Aurora kinase C (AURKC) is a member of a chromosomal passenger complex, similarly as Aurora kinase B, which plays important role in mitotic events, segregation and centrosome functioning during meiotic events13,14. In cancer cells, the subcellular localization of AURKC is the same as that of AURKB suggesting that they could have similar functions39. AURKC overexpression has been observed in malignant thyroid cell lines and tissues40. Further, it has been demonstrated that AURKC overexpression stimulate centrosome amplification, multinucleation and that its aberrant expression in somatic cells has an oncogenic potential41. In this study, we assessed potential relationship between rs11084490 in AURKC and GBM risk. A link between heterozygous CG genotype and decreased GBM risk was observed. Polymorphism rs11084490 is located within the AURKC 5′ untranslated region. Untranslated regions (UTRs) play role in posttranscriptional regulation of gene expression by a modulation of mRNA stability, nucleo-cytoplasmatic transport, subcellular localization and translation efficiency, thus are involved in fine control of protein product and may affect the quantity and quality of the protein encoded42. Several eukaryotic 5′UTR elements/structures, such as RNA G-quadruplexes (RG4s), hairpins, upstream open reading frames (uORFs) and start codons, Kozak sequences around the initiation codons, iron responsive elements (IREs) and internal ribosome entry sites (IRESs), highly affect mRNA translation43. It has been shown that 5′ uORF-altering SNPs and mutations, by disrupting motifs within 5′UTR alter downstream protein expression, thus are capable of causing modified effects in terms of susceptibility to certain diseases such as esophageal cancer, multiple myeloma and many others44,45. Hence, observed association of the rs11084490 (AURKC) polymorphism with a decreased GBM risk in our study, could be due to altered AURKC translation mediated by heterozygous (CG) genotype affecting some of the above-mentioned functional motifs in AURKC 5′UTR.

Conclusion

The results of the present study demonstrated that AURKB (rs2289590) and AURKC (rs11084490) polymorphisms reduce the risk of glioblastoma multiforme development.
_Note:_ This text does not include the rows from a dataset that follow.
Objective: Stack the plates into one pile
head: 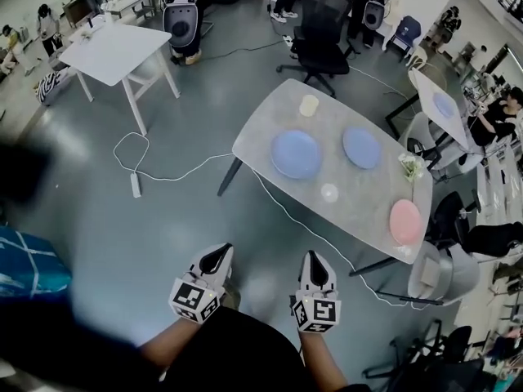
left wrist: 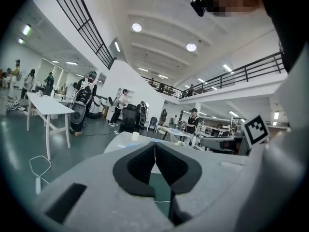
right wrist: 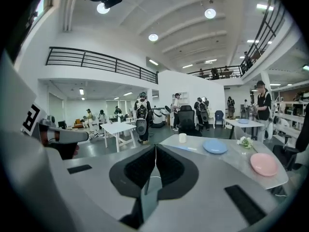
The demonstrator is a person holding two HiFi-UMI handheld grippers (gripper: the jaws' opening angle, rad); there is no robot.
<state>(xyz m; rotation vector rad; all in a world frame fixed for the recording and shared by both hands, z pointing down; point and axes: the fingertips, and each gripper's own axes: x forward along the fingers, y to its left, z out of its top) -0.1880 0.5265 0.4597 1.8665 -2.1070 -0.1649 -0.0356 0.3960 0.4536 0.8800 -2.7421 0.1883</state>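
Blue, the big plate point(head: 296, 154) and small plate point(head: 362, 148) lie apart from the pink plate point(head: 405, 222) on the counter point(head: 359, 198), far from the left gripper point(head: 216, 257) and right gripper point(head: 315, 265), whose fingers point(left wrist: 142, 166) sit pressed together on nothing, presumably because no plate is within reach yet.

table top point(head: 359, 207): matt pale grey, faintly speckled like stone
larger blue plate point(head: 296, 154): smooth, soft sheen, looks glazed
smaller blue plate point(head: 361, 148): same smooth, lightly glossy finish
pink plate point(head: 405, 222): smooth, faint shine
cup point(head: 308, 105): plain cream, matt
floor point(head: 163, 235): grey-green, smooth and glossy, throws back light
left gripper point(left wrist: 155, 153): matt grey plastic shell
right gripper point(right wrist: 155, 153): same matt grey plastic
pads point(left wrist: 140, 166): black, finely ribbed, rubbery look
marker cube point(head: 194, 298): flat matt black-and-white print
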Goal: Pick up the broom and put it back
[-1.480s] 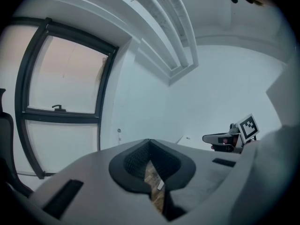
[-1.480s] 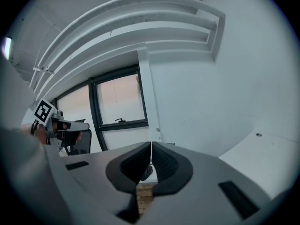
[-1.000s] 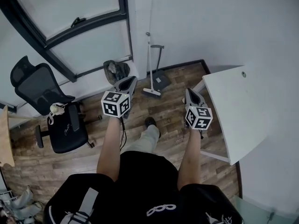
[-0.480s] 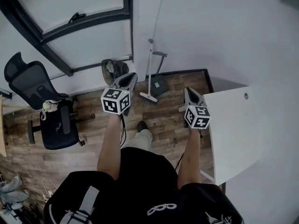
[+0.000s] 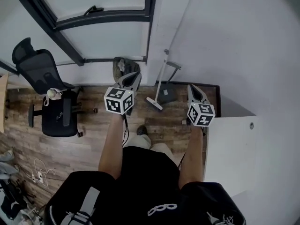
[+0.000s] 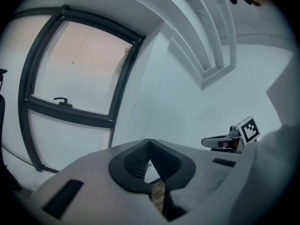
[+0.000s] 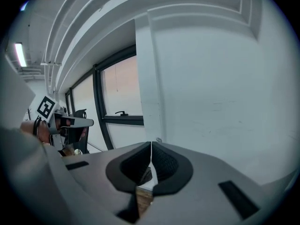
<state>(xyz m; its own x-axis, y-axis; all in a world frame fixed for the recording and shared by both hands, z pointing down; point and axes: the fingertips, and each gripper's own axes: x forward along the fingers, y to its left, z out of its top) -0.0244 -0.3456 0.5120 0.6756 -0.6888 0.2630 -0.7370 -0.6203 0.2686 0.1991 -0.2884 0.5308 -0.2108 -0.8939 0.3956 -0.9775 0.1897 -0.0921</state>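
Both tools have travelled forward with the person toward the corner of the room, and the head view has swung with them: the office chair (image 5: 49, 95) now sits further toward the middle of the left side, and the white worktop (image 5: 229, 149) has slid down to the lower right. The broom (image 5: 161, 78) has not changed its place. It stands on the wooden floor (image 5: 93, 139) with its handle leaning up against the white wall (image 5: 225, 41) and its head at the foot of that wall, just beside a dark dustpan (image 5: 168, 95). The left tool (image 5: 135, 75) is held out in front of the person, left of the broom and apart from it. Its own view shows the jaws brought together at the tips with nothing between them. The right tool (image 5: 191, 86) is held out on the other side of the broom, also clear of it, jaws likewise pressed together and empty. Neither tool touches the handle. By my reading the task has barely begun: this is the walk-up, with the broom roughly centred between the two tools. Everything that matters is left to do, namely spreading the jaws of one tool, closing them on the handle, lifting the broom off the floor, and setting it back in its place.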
These findings undoubtedly indicate the existence of the possible positive roles of genetic variations in AURKB and AURKC genes during brain carcinogenesis. Our data could be beneficial to the future assessments of the functional impact of these polymorphisms. However, our study is based on a reduced number of cases which in a way represents its limitation, and it is therefore necessary that larger prospective studies confirm these allegations.